▸ **Work task**:
Looking at the material below, work out how many of its lines hold the string "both". Give that figure alone.
↓
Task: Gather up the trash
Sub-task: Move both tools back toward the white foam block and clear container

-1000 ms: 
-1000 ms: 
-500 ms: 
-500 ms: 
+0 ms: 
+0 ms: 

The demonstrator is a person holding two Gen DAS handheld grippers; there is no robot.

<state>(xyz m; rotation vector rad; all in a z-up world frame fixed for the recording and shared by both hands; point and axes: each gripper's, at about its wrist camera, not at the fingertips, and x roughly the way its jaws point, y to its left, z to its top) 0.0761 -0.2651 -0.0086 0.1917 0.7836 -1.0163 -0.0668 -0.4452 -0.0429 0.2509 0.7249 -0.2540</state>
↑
▸ **Answer section**:
2